Scan the material below for "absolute", then return each line that contains it.

====

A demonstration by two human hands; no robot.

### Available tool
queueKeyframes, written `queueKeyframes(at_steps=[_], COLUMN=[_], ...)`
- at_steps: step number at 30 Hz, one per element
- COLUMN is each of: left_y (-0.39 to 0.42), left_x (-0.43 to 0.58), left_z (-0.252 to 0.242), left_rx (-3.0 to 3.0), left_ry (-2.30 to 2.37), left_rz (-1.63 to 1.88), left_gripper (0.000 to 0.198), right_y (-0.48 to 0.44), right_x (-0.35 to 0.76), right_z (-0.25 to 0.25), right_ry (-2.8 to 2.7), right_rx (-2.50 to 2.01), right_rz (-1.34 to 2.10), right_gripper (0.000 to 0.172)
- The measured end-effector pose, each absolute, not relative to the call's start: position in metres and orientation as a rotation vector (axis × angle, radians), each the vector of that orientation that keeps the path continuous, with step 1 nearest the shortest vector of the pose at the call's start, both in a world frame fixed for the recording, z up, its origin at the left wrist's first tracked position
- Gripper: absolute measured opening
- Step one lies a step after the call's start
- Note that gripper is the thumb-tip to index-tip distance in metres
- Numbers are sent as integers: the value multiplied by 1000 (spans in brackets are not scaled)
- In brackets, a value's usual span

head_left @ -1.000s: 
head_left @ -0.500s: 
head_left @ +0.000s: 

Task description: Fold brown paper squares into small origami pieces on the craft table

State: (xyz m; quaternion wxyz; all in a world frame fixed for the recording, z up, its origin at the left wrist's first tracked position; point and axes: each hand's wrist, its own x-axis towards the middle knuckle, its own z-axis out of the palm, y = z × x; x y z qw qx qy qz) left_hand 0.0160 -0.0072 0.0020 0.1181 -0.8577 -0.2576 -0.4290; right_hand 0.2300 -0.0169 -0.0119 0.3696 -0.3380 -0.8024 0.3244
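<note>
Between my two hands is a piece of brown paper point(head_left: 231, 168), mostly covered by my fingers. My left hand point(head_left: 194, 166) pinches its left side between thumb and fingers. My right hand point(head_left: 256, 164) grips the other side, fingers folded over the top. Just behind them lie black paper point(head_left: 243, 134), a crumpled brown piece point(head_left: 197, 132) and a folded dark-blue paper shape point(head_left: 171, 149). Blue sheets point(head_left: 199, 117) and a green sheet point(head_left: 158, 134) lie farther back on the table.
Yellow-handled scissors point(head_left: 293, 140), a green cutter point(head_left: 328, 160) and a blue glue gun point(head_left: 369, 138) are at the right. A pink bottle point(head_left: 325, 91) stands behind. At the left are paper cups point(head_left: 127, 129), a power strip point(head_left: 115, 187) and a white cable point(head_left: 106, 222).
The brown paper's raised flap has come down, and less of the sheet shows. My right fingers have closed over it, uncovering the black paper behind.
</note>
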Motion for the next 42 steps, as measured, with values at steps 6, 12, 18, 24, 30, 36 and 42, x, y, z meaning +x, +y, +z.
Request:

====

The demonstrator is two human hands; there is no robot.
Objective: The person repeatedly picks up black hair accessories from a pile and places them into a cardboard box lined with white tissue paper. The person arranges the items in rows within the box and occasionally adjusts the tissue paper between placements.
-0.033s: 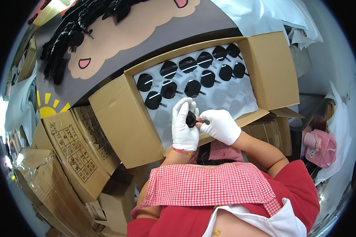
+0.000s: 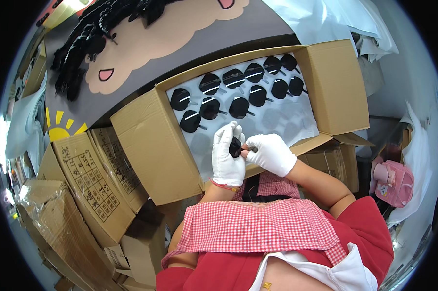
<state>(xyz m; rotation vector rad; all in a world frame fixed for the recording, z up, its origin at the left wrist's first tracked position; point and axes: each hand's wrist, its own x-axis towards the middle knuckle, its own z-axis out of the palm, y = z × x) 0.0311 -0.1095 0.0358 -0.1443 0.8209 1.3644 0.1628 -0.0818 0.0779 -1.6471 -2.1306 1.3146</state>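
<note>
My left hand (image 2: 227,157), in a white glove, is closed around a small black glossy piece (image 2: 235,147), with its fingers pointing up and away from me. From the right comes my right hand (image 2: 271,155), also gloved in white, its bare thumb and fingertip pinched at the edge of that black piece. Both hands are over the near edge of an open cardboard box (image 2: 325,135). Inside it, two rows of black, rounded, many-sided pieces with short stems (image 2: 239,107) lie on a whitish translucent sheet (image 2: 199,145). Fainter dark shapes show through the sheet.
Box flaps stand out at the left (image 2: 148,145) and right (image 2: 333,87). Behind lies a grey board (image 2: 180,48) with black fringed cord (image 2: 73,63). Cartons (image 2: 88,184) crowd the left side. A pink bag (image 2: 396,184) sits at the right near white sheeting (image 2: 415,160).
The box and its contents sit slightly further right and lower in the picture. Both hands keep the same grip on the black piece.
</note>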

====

Output for this exercise:
- The measured end-effector pose, each absolute, not relative to the call's start: position in metres and orientation as a rotation vector (axis × angle, radians), each the vector of that orientation that keeps the path continuous, with step 1 nearest the shortest vector of the pose at the call's start, both in a world frame fixed for the recording, z up, its origin at the left wrist's first tracked position
- Gripper: absolute measured opening

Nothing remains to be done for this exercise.